The number of PADs increased due to extensive support from the government. The U.S. and the UK governments, for instance, are currently trying to enact a law that is anticipated to make PADs available at schools, sports arenas, institutes, and offices. This is most likely to drastically increase demand for AEDs.
Hospitals: The variety and number of defibrillators used in hospitals contribute to about 80.0% of the overall defibrillator market. This is due to the wide use of implantable and external defibrillators in this segment.
The growth of ICDs in this segment may increase steadily in the coming years, as the burden of noncommunicable diseases, such as cardiovascular diseases, increases, which is expected to fuel growth of the defibrillator market.
Defibrillator market, 2016 (USD Million)
The future of PADs
In 2004, a law implemented in Japan allowed people to use AEDs without training. Postimplementation, the volume of AEDs in Japan increased exponentially. A total number of 45,000 AEDs were sold in Japan in 2006, which made it the second largest market for defibrillators after the U.S. AEDs were then made available in densely populated areas through vending machines.
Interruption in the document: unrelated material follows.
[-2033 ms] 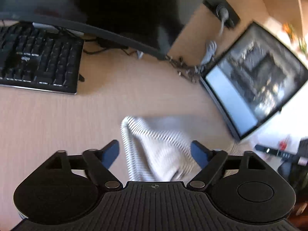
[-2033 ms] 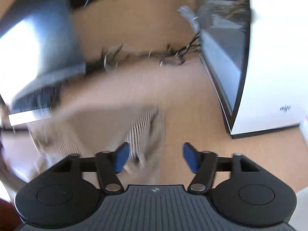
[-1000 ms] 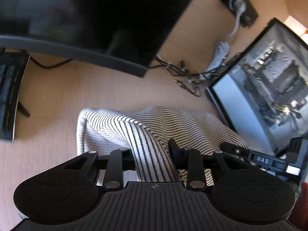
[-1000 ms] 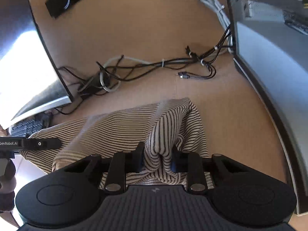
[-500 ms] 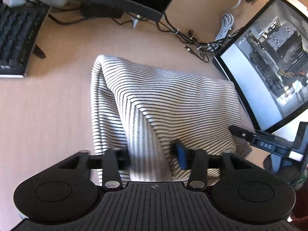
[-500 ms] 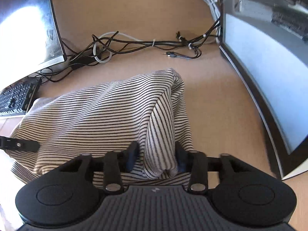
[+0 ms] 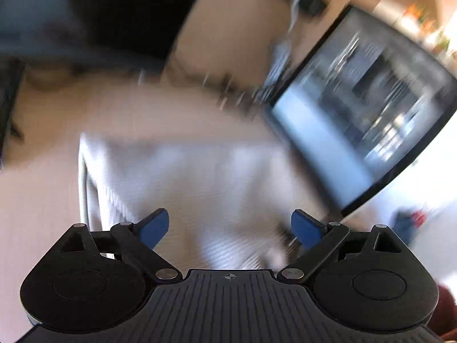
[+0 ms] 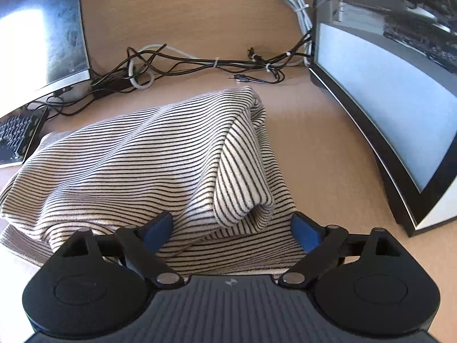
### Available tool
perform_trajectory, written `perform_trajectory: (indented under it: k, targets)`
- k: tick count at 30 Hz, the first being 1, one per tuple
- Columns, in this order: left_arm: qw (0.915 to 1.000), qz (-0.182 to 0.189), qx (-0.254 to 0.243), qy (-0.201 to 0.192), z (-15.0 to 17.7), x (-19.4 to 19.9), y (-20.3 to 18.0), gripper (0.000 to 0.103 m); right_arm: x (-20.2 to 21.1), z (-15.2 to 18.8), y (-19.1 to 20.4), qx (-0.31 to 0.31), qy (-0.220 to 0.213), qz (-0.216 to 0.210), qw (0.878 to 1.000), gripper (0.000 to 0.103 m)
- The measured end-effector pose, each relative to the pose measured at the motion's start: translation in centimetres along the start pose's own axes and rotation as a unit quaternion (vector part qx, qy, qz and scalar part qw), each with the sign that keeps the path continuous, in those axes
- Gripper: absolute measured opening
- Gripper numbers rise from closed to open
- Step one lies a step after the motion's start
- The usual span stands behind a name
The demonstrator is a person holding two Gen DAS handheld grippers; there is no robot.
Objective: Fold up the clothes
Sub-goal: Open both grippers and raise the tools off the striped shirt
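Observation:
A white garment with thin black stripes (image 8: 137,165) lies folded over itself on the wooden desk (image 8: 322,154), one thick fold running toward me on its right side. My right gripper (image 8: 232,230) hovers at the garment's near edge. Its jaws are opening, the blue pads stand wide apart, and the fold lies loose between them, untouched. The left wrist view is badly blurred. There the striped garment (image 7: 200,183) shows as a pale patch ahead of my left gripper (image 7: 230,228), whose jaws are also opening wide with cloth beneath them and nothing pinched.
A dark monitor (image 8: 42,28) stands at the left and a glass-sided computer case (image 8: 385,71) at the right. Tangled cables (image 8: 200,63) run along the back of the desk. A black keyboard (image 8: 17,134) sits at the far left.
Both grippers were shut on folds of the striped garment a second ago. Both have let go and spread their jaws wide. The garment now rests on the desk, and the left view has become blurred.

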State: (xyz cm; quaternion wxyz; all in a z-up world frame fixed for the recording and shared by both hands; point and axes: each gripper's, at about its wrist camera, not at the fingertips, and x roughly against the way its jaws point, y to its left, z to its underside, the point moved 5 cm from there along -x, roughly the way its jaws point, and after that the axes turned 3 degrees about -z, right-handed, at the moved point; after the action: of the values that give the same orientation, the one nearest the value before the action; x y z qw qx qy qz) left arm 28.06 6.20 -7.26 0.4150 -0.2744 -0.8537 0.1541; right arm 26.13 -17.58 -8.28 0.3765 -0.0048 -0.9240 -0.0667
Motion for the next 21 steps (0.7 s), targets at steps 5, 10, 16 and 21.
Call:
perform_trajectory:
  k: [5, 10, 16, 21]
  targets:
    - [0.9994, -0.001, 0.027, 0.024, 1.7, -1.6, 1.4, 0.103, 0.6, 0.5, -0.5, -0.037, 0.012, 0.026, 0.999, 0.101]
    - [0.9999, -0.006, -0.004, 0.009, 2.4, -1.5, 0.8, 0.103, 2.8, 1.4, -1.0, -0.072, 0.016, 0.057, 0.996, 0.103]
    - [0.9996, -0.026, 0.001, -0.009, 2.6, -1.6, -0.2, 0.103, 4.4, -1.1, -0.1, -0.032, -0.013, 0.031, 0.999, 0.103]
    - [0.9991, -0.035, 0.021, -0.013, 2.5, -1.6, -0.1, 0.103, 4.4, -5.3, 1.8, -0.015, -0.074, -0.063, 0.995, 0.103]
In April 2007, 130 of such vending machines were operational. Public access to AEDs in Japan increased by 40 folds between 2005 & 2013 and was documented to be 428,821 in 2013 by Ryan Flanagan on NOW @ NEJM-a blog for physicians.
The government also introduced an innovative way to make these vending machines cost-effective. These vending machines were used to display advertisements, negating the cost the government incurred in placement of defibrillators. This also drastically decreased deaths from SCA.
The exponential increase in the number of defibrillators may be attributed to the change in the legislation, making it a prime example of increased demand for defibrillators.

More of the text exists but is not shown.